Perhaps Wilfried should spearhead the publication of a translation of Chadourne?
What a powerful piece of literature.
Every generation re-invents their religions. Since Chadourne lived in Utah, America has changed drastically. And so has Mormonism.
The Mormonism described by Chadourne is a pre-correlation religion. What would a Chadourne say about living among the Mormons of today? Personally I feel like Chadourne describes the religion of my childhod and that to a large extent this religion has been hijacked. Perhaps it had to be thus. Beautiful as it is, I don’t think his description is current. I wish it was.
But we have to move forward, and I have faith that the next generation will go beyond the problems of correlation and build on some of the positive aspects of it.
FWIW, Quand Dieu se fit Americain doesn’t appear to have ever been translated into English.
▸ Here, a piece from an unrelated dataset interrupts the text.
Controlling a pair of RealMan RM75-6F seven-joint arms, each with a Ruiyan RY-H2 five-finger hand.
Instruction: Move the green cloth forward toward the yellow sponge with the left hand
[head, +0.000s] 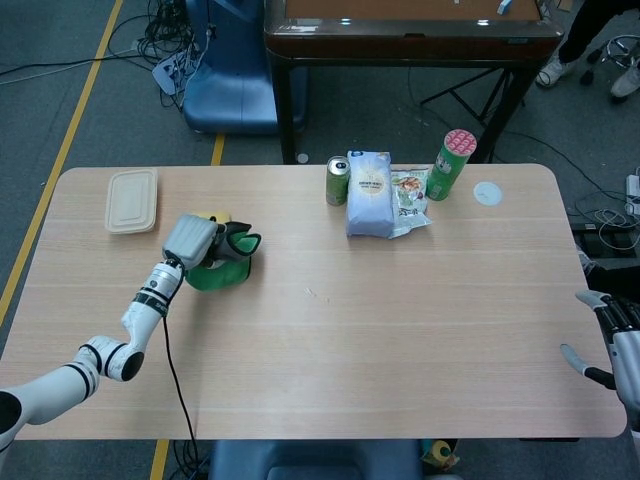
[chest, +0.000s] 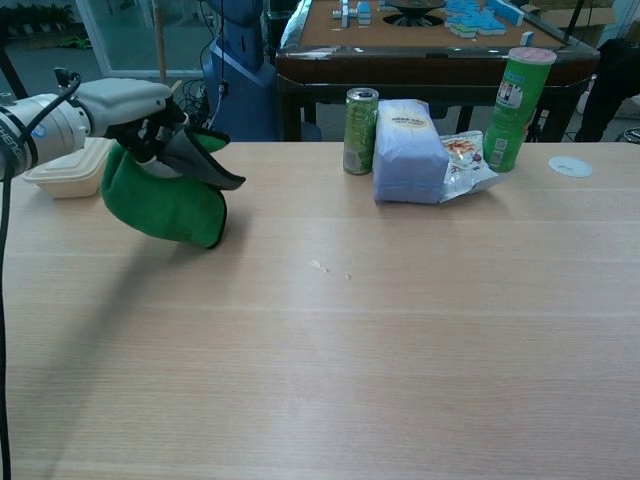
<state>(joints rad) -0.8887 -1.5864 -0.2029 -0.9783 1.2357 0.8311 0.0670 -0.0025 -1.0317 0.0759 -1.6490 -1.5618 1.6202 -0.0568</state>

Nor does a subsequent edition appear to have been published in French, from what I see [Perhaps someone who speaks French can check the French National Library? to be sure.]
Under US copyright law, the book is probably still covered (see http://www.copyright.cornell.edu/training/Hirtle_Public_Domain.htm), which means that the rights are either owned by the books’ publisher, Fayard, or by Chadourne’s family.
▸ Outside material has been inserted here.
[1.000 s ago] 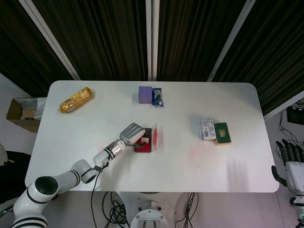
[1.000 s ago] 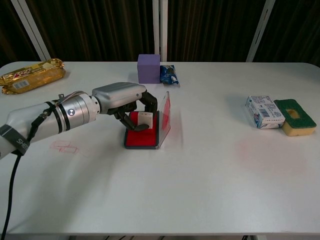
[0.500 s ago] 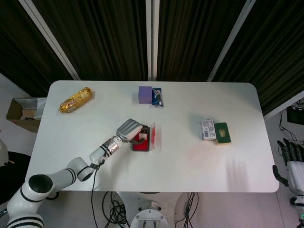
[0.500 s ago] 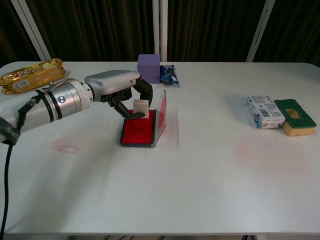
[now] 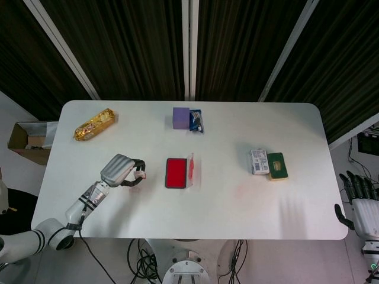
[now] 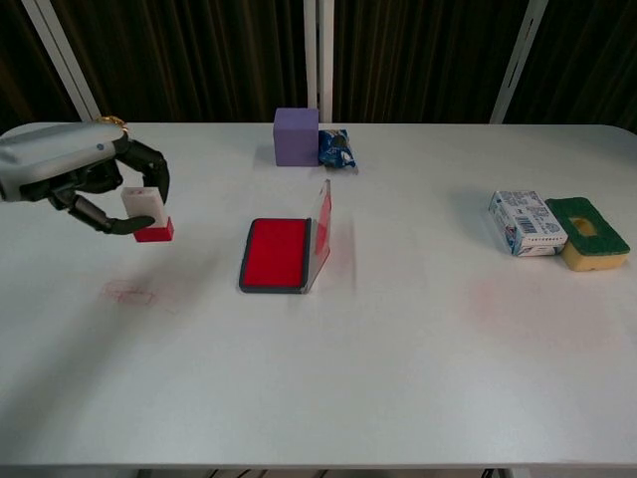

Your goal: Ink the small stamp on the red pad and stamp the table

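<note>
My left hand [image 5: 119, 170] [image 6: 75, 179] hangs above the table left of the ink pad, pinching the small stamp [image 6: 145, 213] [image 5: 139, 175], a white block with a red inked base. The open red ink pad [image 5: 176, 173] [image 6: 275, 254] lies at the table's middle with its clear lid [image 6: 323, 229] standing up on the right side. A faint red stamp mark [image 6: 131, 292] shows on the table below the held stamp. My right hand [image 5: 359, 204] hangs off the table's right edge, fingers apart, holding nothing.
A purple block [image 5: 180, 117] and a blue packet [image 5: 196, 120] sit at the back centre. A gold snack bag [image 5: 93, 123] lies back left. A white box [image 5: 259, 161] and green sponge [image 5: 276, 165] rest at the right. A cardboard box [image 5: 26, 141] stands off the table's left.
My left hand lifted the stamp off the red pad and carried it left, clear of the pad, to above the faint red mark. The right hand stayed put.
</note>
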Available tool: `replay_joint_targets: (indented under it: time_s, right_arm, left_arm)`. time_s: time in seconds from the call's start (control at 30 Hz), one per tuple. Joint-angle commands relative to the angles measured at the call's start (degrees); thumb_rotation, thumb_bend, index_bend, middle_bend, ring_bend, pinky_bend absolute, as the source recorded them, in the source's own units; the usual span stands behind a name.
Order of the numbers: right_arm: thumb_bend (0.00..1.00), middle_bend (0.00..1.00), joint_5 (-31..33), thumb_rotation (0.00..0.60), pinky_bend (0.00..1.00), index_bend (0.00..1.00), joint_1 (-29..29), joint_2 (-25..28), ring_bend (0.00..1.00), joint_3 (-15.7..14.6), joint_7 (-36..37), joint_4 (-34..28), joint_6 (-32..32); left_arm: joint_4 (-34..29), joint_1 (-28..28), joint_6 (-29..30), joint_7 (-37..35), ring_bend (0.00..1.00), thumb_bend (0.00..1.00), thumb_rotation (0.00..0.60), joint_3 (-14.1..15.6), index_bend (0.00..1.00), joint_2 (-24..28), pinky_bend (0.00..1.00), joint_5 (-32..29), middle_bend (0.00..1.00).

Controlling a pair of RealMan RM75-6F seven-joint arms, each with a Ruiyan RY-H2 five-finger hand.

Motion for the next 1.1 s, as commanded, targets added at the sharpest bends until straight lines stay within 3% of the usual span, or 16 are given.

And, in case anyone has hopes, Quand Dieu se fit Americain won’t be in the public domain before 2045.
But I agree that it would be great to see this book in English. I’d publish it in a second.
Kent Larsen, Publisher
Mormon Arts and Letters
To anyone who cares, I”ve just received my copy of Quand Dieu se fit Americain (in French).
It’s a beautiful paperback edition.
* beems with pride *
With some convincing, it may be available for lending to board members in the area.
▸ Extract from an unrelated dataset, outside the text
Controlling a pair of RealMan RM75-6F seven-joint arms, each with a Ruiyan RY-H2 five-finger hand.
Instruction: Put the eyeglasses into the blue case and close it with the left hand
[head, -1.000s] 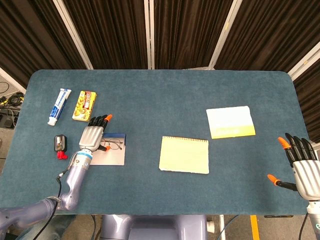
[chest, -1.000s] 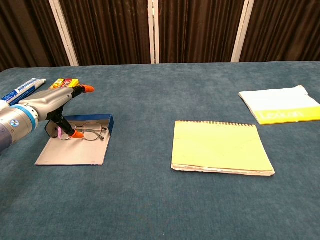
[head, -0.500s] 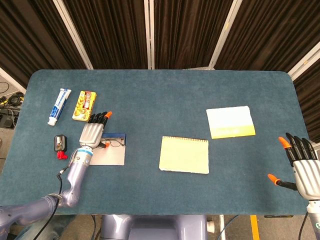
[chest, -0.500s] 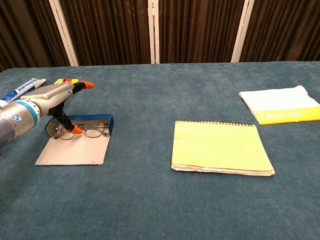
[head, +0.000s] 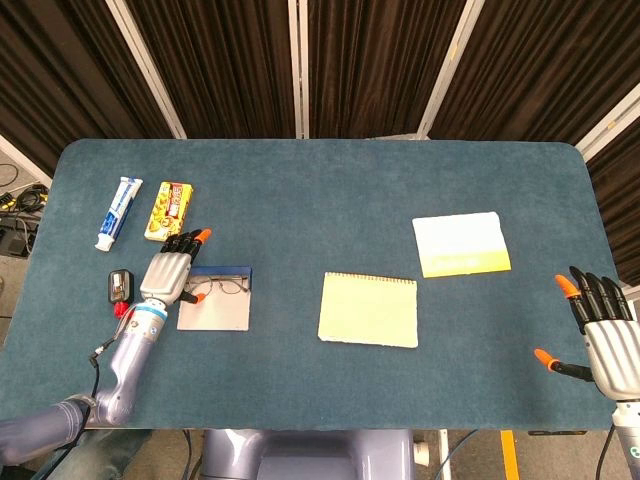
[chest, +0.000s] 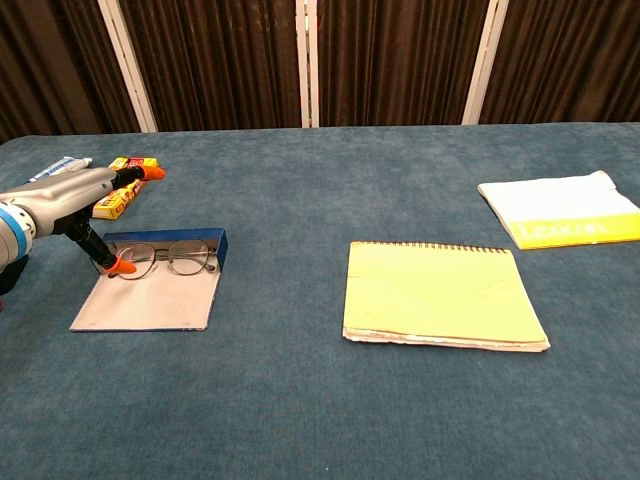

Enjoy the reading, Silus. I read the book again a short while back and have again be impressed by Chadourne’s treatment of Joseph Smith. Of course, it remains a novel, and some passages may disturb Church-members not used to interpretation. He is still a French intellectual who approaches Joseph Smith, but without prejudice, as a Mormon Enigma, and who is open to the possibility of the divine calling of the prophet. That in itself is already amazing. Add to that Chadourne’s poetic and majestic style, and his final ode to the Mormons at the end of the book.
At BYU’s Special Collection I came across a 2-page unpublished “review” of the book, dated 15 February 1951, written by a French Church member to a Church leader in SLC. He condemns it in no uncertain terms: “impudent levity”… “this book may be the by-product of a well planned campaign directed against the Church by a rival or enemy organization.”
Interesting as reaction: this devout Mormon was probably so convinced that any non-totally-pro publication must be an anti, that he failed to see that Chadourne may have been close to conversion (as can be inferred from the last pages of his book which I translated in the post). I guess the good man did not read the book until the end (or at all) or he would have used some of Chadourne in Mormon PR in the 1950s. He certainly missed the perspective and did not realize Chadourne’s literary genius.
I look forward to reading it… though I’ll need to buy a French dictionary — I’m afraid the author’s lexicon exceeds my own by no small amount.